#### [Activity]
Only the lines below from the one that holds "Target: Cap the" through the one that holds "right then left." should appear in the answer, copied exactly, end lines included and pictures omitted.

----

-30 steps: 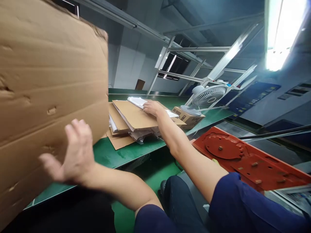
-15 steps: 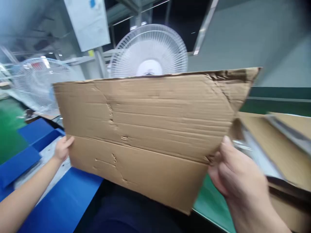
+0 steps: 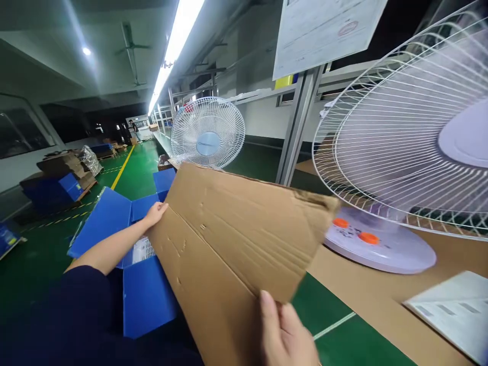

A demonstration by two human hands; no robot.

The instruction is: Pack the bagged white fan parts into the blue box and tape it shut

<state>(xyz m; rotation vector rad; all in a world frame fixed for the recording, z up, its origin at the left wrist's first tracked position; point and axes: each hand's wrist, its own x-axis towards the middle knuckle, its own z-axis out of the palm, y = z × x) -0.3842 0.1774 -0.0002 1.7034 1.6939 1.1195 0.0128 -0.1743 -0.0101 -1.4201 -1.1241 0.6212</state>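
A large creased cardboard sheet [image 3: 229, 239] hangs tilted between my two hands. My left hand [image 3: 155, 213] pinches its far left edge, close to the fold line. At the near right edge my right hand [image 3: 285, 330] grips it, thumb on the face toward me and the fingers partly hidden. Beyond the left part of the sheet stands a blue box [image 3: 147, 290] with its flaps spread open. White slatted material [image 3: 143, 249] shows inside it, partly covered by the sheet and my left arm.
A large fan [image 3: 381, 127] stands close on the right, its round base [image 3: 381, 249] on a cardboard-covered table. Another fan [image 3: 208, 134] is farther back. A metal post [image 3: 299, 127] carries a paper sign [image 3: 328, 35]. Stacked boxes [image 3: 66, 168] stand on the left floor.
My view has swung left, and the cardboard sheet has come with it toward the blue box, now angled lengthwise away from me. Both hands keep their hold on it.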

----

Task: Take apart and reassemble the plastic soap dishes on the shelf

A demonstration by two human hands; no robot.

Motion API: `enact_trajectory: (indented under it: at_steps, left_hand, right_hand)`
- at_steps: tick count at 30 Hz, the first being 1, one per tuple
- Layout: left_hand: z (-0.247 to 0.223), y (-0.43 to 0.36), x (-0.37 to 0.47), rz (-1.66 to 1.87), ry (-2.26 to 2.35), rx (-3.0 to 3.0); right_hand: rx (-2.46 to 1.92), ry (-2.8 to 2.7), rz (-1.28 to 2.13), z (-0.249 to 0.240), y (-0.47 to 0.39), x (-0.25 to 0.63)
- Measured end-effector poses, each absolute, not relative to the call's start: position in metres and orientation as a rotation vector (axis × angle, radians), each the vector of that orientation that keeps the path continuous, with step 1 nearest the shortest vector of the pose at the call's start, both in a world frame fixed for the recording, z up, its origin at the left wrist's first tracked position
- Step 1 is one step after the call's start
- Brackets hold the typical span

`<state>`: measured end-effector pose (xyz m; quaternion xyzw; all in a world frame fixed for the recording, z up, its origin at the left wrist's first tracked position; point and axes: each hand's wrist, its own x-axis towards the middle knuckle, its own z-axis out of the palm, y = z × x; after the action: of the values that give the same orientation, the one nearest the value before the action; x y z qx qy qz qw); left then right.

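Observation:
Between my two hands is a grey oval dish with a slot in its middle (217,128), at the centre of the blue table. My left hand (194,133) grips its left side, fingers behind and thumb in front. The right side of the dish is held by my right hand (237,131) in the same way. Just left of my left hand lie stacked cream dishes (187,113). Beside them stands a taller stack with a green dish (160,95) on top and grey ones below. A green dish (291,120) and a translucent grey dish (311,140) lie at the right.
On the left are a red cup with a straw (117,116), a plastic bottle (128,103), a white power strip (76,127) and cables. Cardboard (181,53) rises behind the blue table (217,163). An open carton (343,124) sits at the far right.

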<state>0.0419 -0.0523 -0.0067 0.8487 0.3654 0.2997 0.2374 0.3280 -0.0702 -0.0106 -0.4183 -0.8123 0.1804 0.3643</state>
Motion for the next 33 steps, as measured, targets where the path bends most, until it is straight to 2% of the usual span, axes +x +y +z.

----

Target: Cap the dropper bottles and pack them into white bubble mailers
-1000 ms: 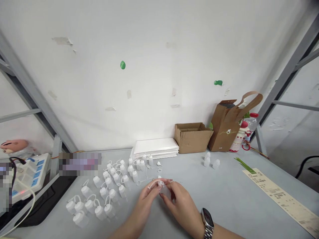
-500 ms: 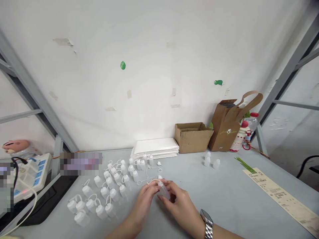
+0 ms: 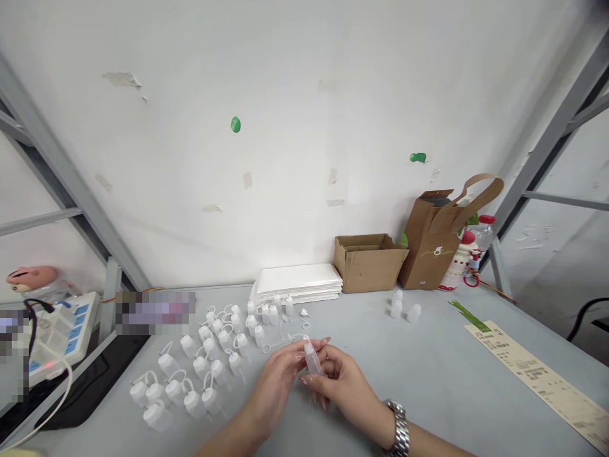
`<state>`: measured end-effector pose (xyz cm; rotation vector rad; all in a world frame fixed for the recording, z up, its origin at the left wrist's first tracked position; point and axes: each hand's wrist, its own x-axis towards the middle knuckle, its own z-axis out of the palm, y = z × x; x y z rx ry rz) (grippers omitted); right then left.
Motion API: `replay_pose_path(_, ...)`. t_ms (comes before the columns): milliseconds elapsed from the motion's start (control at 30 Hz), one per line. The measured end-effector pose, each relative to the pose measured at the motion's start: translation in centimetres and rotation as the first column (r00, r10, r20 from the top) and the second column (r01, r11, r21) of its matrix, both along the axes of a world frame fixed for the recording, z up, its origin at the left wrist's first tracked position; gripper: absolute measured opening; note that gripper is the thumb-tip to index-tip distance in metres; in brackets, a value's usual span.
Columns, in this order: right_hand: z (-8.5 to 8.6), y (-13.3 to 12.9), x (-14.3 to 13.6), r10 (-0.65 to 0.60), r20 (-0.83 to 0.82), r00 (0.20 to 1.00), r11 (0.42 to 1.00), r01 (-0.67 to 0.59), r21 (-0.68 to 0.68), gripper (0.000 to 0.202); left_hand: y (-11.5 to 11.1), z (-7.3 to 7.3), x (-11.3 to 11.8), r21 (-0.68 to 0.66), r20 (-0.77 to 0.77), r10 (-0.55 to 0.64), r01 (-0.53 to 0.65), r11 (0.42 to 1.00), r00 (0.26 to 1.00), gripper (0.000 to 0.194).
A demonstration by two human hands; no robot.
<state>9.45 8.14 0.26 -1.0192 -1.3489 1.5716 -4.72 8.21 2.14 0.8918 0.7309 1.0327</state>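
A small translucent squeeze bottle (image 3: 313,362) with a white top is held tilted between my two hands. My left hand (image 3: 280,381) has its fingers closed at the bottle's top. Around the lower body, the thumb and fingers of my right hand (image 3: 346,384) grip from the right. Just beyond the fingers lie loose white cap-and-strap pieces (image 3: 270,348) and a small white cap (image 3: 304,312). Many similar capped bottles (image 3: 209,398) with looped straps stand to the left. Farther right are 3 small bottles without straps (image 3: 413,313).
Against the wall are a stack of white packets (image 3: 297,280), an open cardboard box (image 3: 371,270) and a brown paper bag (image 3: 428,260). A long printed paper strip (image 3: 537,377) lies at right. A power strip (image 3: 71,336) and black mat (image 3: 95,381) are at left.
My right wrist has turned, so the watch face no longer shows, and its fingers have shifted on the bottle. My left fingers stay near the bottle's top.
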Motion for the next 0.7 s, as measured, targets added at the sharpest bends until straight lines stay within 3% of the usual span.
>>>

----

#### [Response]
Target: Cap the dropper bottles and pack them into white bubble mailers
-1000 ms: 
-500 ms: 
+0 ms: 
`<state>`: measured end-effector pose (xyz cm; rotation vector rad; all in a world frame fixed for the recording, z up, its origin at the left wrist's first tracked position; point and axes: each hand's wrist, its own x-axis towards the middle knuckle, its own z-axis out of the palm, y = z × x; x y z rx ry rz) (grippers omitted); right then left.

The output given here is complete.